Copies of all lines that contain "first" are needed; take them from the data below.

*** RECORDED INFORMATION Section Begins ***

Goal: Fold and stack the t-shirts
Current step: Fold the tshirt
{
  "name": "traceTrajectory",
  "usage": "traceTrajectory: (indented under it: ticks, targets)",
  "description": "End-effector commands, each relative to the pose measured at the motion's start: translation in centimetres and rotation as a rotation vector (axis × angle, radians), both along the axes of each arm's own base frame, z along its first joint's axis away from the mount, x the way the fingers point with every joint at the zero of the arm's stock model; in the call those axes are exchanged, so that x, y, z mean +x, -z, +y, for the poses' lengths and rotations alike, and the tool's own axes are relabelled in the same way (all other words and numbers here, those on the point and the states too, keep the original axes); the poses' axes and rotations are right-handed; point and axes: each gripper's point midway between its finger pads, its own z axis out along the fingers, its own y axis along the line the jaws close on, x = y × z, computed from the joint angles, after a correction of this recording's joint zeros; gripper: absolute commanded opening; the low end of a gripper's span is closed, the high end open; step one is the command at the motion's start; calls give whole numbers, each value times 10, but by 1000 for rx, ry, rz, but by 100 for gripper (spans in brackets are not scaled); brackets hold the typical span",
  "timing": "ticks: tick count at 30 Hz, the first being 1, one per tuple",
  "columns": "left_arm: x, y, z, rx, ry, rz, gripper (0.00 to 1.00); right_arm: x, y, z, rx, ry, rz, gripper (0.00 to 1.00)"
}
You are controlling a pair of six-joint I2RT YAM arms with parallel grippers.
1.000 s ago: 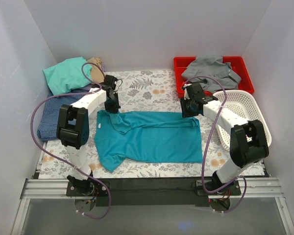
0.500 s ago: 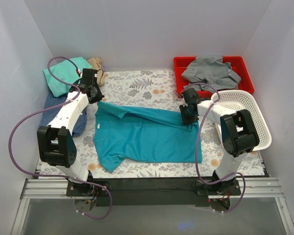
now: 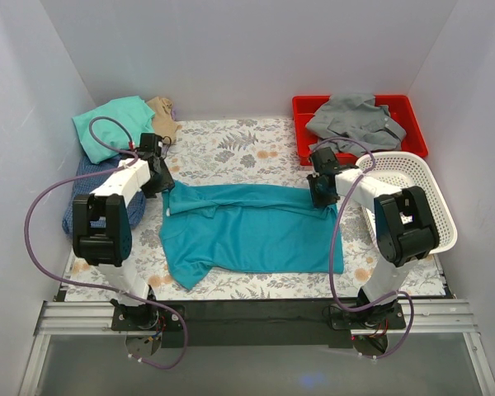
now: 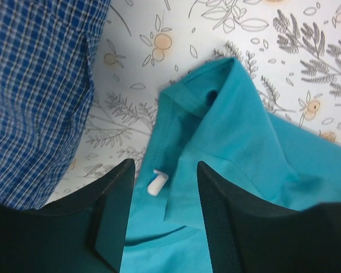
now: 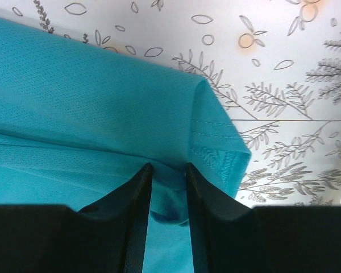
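Note:
The deep-teal t-shirt [image 3: 247, 231] lies spread on the floral cloth, its far edge folded over toward the front. My left gripper [image 3: 159, 180] is open just above the shirt's collar corner; in the left wrist view the jaws [image 4: 166, 205] straddle the collar [image 4: 238, 125] and a small white tag [image 4: 157, 183] without holding them. My right gripper [image 3: 322, 194] is at the shirt's far right corner. In the right wrist view its jaws [image 5: 169, 182] are nearly closed with a bunched fold of the teal hem [image 5: 102, 102] pinched between them.
A blue-checked shirt [image 3: 87, 190] lies left of the left gripper and shows in the left wrist view [image 4: 34, 85]. Mint [image 3: 111, 125] and tan [image 3: 161, 115] shirts sit at the back left. A grey shirt [image 3: 355, 115] fills the red tray [image 3: 412, 124]. A white basket [image 3: 412, 194] stands right.
My left gripper has come down and forward with the collar corner and let it go. The shirt's far edge now lies folded over. My right gripper has barely moved and still holds its corner.

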Motion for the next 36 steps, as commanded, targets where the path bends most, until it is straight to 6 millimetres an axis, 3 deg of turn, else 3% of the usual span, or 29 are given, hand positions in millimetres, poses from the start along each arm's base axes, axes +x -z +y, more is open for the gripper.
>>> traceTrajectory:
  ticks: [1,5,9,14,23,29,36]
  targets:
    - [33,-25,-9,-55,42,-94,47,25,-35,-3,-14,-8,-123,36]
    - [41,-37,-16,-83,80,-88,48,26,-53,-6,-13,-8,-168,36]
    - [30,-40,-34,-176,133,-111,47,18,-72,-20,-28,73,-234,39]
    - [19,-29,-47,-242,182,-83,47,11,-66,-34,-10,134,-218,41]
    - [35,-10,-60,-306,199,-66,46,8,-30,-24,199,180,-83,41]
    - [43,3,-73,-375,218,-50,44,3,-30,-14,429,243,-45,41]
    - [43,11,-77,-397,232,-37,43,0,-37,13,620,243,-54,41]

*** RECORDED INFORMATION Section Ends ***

PROBLEM SOLUTION:
  "description": "End-effector commands, each relative to the pose measured at the motion's start: translation in centimetres and rotation as a rotation vector (axis × angle, radians), both along the axes of each arm's own base frame, z along its first joint's axis away from the mount, x the way the fingers point with every joint at the zero of the arm's stock model; in the call those axes are exchanged, so that x, y, z mean +x, -z, +y, for the poses' lengths and rotations alike, and the tool's own axes are relabelled in the same way (all other words and numbers here, those on the point and the states too, keep the original axes); the poses' axes and rotations are right-handed; point and axes: each gripper's point midway between its finger pads, its own z axis out along the fingers, its own y axis along the line the jaws close on, x = y × z, computed from the joint angles, after a correction of this recording's joint zeros; gripper: absolute commanded opening; the low end of a gripper's span is closed, the high end open; step one is the command at the motion's start; calls give whole numbers, each value times 10, but by 1000 for rx, ry, rz, but by 100 for gripper (spans in brackets are not scaled); brackets hold the typical span",
  "timing": "ticks: tick count at 30 Hz, the first being 1, one per tuple",

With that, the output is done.